Google numbers don't seem to add up

newton saber

Fantastic information. Great analysis you are doing. Really cool stuff. :thumbsup:

newton saber

Okay, for arguments sake let's say there are 1 billion sites out there (unlikely) if the search results of only the 850K sites are really accessbile then that's all users ever see anyway. No one would ever find the others, right? Interesting.

Dr Gadgit

Well thank you sir

harrymc

Google search algorithm ranks websites mainly by their number of links from other external domains. I think that the explanation for the limited number of sites that you found, is that not all of the billion websites in existence have links enough pointing at them in order to gain a ranking that justifies (for Google) their inclusion in search results.

Lost User

What kind of hat? I just want to be sure it is worth the effort. :)

9082365

Quote:

the 5-20 million that I was originally expecting

Well, there's your problem! I see no reason to expect anything of the sort especially when you've conducted the search in such an arbitrary fashion. How many sites are intentionally excluded from Google? How many are referenced by their IP address only? Casting your net in the Google Sea is no more likely to allow you to identify every domain any more than casting it in the Indian Ocean would get you every species of fish.

Dr Gadgit

"How many sites are intentionally excluded from Google" Lot's i would say but it never use to be that way and was more a level playing field but today you are forced to play by googles rules, google special meta tags in HTML pages, Google spyware scripts on the site and then to not poke your neck out too much. Censorship in my book but most people don't see it. Well done, nail on the head

Dr Gadgit

Go for it, straw hat

Dr Gadgit

"Google search algorithm ranks websites mainly by their number of links from other external domains." To some degree you must be right because lots of people banging on about SEO who earn a living from it spend their nights spamming sites (Organic grouth thye call it) but nothing beats paying google some money to hit top of the page. I was reading 1000 links per search term and i don't think i would have got many more unique Url's even if i read 10,000 per search, they just ran out of domains as far as i could see at about 800k I am sure i could get lots more domains from alexa.com and faster by running a web-bot but the point I want to make is that Google now hides most of the internet, goodbye little guys, well hello controlled opersition or paying customers. Gone are the days where "Little Mrs Smith" will help you knit a pair of socks and pay for her site using a few adverts, no sir, it's all in Ebay or Wikipedia,Facebook it's all you need to know in life. Google is in court every other week and having to pay fines so it's not like we can trust them to give us the truth and they are part of a monoply, we all know the names of the next six players in the game and i for one don't think that this is a good thing for any of us.

dannomanno

To continue the fishing analogy this is casting the net 27,000 times in different locations within the sea, I'd say it should return a decent reflection of the overall fish in the Google ocean. Good experiment, I always doubted the billions upon billions of web pages supposedly searched to return my results in a fraction of a second.

patbob

I wouldn't be surprised to find that Google also trims the tail.
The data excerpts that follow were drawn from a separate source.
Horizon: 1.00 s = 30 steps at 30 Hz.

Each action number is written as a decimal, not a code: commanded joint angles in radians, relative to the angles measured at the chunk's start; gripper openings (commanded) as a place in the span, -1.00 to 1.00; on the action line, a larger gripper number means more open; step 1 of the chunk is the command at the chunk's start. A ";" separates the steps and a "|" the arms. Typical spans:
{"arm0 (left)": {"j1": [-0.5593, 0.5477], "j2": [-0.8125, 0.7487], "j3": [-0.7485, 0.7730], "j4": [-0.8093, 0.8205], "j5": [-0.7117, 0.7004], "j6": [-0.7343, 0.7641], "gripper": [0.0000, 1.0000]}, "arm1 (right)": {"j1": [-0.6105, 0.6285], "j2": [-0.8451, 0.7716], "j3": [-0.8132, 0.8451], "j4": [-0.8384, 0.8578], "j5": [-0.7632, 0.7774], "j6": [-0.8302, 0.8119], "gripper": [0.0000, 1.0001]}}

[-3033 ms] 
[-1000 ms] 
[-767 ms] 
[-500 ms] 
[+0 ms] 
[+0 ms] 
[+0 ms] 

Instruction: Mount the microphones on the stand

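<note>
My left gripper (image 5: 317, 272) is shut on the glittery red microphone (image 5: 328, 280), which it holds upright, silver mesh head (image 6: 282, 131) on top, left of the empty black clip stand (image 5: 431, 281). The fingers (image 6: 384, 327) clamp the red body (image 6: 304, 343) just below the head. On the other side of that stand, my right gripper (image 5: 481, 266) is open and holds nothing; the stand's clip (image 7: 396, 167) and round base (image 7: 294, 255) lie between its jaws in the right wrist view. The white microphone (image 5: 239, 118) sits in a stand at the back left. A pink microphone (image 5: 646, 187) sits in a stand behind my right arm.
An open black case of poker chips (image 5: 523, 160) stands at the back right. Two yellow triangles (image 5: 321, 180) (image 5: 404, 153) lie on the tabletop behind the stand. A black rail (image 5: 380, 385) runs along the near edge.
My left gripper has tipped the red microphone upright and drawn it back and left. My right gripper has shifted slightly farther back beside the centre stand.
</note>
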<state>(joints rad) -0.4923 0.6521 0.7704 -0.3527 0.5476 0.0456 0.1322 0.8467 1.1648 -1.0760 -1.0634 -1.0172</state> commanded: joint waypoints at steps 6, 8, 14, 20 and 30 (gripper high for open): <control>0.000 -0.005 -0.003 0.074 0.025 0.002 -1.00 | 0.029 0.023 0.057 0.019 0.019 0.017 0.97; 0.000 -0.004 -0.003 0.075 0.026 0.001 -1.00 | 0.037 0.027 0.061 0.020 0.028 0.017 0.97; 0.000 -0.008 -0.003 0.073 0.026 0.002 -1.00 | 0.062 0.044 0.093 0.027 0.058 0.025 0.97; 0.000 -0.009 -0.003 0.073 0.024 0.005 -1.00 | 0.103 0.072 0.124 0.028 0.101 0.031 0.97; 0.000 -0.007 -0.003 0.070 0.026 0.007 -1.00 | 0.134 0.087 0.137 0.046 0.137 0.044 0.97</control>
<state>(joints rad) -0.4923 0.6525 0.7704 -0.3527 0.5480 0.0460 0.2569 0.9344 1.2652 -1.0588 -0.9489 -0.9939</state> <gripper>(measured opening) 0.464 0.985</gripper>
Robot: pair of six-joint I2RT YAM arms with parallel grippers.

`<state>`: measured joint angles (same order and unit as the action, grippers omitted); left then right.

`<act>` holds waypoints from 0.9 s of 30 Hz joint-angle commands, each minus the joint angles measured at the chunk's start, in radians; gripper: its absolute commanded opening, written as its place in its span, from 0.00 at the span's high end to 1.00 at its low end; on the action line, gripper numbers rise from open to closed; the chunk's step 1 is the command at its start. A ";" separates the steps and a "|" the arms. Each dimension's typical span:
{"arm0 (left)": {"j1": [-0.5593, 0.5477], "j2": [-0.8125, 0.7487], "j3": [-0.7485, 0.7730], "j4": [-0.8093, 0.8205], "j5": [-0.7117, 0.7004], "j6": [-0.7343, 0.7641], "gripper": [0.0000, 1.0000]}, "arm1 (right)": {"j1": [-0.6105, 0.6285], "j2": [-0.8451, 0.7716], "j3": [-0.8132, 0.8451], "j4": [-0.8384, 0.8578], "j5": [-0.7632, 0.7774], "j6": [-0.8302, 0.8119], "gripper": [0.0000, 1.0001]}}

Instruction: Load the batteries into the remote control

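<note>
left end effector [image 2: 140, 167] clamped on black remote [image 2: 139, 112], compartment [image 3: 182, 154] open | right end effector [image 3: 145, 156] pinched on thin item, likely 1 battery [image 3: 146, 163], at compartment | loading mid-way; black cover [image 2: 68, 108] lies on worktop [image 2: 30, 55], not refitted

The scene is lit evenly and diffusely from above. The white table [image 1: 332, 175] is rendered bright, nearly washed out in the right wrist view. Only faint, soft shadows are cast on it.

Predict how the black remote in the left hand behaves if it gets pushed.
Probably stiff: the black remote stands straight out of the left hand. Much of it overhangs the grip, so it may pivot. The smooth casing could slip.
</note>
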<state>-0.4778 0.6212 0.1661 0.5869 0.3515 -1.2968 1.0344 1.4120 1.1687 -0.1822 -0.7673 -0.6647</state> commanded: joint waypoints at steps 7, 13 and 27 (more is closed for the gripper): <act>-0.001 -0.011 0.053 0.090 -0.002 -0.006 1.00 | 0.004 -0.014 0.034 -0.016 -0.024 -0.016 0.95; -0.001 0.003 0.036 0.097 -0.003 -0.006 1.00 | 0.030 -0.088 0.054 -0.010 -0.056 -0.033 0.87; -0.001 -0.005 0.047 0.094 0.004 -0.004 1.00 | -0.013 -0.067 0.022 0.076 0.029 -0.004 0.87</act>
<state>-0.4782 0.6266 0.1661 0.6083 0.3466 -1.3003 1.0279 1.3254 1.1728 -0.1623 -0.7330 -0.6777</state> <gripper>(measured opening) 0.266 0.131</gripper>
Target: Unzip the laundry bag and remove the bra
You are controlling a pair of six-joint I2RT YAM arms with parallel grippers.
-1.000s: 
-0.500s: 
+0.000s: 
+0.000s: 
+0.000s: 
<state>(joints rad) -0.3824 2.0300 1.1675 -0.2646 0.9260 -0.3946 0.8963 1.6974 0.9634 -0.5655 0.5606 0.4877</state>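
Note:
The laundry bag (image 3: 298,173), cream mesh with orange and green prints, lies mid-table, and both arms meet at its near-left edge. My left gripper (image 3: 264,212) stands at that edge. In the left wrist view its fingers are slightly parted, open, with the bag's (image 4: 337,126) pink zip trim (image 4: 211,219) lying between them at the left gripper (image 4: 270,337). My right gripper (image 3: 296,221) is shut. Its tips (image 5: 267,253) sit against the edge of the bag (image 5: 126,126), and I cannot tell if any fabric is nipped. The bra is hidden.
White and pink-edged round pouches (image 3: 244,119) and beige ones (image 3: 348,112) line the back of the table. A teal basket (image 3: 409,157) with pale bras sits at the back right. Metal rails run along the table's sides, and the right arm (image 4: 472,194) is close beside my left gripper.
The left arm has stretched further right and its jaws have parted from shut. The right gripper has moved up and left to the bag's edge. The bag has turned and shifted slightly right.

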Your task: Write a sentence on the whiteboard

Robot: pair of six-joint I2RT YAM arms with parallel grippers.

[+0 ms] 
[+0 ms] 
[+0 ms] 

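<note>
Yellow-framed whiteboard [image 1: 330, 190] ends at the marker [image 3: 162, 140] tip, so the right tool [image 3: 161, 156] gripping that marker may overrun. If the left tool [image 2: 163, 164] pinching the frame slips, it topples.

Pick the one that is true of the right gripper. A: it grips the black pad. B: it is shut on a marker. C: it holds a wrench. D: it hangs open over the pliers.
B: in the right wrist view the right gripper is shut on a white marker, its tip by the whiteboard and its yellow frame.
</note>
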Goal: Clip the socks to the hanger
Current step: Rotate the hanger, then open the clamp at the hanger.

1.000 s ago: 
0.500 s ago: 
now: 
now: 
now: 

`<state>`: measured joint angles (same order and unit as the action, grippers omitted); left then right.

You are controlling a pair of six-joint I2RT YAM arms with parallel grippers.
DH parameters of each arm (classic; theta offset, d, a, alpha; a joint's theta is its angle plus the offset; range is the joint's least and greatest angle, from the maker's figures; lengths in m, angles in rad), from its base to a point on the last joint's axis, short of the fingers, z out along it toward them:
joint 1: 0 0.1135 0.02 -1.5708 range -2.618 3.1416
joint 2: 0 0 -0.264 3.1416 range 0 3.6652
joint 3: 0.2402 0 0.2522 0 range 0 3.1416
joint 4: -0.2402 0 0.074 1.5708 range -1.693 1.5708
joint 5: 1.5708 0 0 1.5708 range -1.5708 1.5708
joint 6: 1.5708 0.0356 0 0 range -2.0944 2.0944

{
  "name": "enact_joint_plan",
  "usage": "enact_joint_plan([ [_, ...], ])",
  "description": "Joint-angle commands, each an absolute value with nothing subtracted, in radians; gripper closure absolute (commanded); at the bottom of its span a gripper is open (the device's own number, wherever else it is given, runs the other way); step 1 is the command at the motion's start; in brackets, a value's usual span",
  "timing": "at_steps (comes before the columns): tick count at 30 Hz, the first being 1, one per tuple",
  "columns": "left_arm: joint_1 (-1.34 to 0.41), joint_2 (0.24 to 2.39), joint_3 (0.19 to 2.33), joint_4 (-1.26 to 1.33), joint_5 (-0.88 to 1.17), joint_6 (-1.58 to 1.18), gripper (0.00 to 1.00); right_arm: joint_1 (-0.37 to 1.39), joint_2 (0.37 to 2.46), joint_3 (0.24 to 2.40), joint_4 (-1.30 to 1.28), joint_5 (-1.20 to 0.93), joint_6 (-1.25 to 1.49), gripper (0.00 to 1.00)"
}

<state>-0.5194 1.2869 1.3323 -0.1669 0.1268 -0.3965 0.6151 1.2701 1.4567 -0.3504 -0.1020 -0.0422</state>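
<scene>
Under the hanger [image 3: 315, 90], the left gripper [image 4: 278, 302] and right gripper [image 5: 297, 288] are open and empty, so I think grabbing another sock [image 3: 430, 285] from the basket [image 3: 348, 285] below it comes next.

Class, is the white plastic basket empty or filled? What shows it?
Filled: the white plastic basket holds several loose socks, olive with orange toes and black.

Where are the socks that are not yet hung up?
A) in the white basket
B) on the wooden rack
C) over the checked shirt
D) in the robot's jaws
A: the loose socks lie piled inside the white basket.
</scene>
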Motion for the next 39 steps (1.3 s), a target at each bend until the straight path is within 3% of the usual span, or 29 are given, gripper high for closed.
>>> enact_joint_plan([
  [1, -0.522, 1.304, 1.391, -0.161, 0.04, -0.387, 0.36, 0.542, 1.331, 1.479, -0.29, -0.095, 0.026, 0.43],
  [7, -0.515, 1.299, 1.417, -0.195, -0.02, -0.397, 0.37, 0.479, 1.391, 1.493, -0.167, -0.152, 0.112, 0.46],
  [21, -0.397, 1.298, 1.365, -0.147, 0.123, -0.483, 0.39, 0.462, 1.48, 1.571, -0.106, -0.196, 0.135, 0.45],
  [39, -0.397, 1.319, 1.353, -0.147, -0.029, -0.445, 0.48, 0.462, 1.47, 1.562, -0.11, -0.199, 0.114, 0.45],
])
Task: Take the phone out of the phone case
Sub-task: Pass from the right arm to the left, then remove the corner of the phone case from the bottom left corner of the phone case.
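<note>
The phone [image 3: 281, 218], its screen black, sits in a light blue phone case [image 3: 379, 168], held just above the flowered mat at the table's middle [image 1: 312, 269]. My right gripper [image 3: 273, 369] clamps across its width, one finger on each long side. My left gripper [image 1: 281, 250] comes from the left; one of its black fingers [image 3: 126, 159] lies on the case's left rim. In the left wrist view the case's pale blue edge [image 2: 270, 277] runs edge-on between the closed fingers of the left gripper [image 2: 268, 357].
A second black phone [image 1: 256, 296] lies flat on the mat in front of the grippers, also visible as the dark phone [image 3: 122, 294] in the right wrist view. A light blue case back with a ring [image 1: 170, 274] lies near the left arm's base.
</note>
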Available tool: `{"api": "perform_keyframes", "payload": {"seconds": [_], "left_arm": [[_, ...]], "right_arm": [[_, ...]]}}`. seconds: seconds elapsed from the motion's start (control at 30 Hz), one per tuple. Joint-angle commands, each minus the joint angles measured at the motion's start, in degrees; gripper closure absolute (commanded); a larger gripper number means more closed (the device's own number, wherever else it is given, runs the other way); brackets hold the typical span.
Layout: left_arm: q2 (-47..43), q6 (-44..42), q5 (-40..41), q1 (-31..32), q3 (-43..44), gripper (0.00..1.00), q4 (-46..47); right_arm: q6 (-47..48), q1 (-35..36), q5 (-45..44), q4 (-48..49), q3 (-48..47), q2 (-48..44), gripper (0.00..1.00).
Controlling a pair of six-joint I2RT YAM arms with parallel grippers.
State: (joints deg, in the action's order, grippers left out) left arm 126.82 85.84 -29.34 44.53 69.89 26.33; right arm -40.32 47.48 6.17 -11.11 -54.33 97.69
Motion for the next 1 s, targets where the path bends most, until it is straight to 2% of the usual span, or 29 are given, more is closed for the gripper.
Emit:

Any site with only one or two links probably isn't interesting to anybody, so why waste the disk space.

We can program with only 1's, but if all you've got are zeros, you've got nothing.

Robert J Good

I love this experiment in reality vs. theory! I agree with your premise and expected results. Results of a simple .com test should be in the tens-of-millions results. http://www.internetlivestats.com/total-number-of-websites/ Is there any way to take your same experiment and test against Bing and Ask? I expect that you are scraping the google results DOM or something like that, so maybe not feasible. No matter how "big data" you are, there just isn't enough computing power to iterate through billions of *raw* records for the 5.7 billion daily searches. You transform data, then search on the transformed result. This very well might be a result of the google data transformation layer filtering out the millions of sites that don't have a high confidence score for your search terms. I think you are finding how powerful search engines are...they define our internet reality. Companies go out of business when google drops their URL. Just the past few weeks, windows developers have complained about their google Ad revenue dropping by up to 95%. Must feel good to have the power to nuke entire companies and industries by dropping them from search results. Robert

jschell

Dr Gadgit wrote:

No they don't and instead always try to sell you something.

Xince the vast majority of sites do not have any financial relationship with google then, by your very own assumption, then it would explain why there are so few results. But google doesn't solely base results on paid relationships.

Dr Gadgit wrote:

Don't take my word for it and read up on bidding for Goiogle add-words

You do of course realize that the vast majority of those 1 billion sites do not in fact have anything to do with ad-words? So of course that is meaningless. Except of course for the fact that those that do pay will in fact occupy higher spots and thus, guarantee, that some slots way down the list will be pushed out.

Dr Gadgit wrote:

Please advise of a better method

Facts are 1- 1 billion sites 2- Results that are sorted based on some 'best' criteria 3- Results are limited to 1000. 4- Certainly some factor that many of those sites are not in english. The above together would seem to insure, to me, that there is no way, one is going to get close.

Dr Gadgit wrote:

I decided to try 27,000 unique search terms

Oxford says there are 170,000 english words. If each of those words returned 1000 unique sites then that would be 170,000,000 sites. Naturally of course there is no way you are going to get unique sets for each. Thus 170 million is the absolute theoretical maximum and common sense would suggest it will be far lower.

jschell

newton.saber wrote:

Okay, for arguments sake let's say there are 1 billion sites out there (unlikely)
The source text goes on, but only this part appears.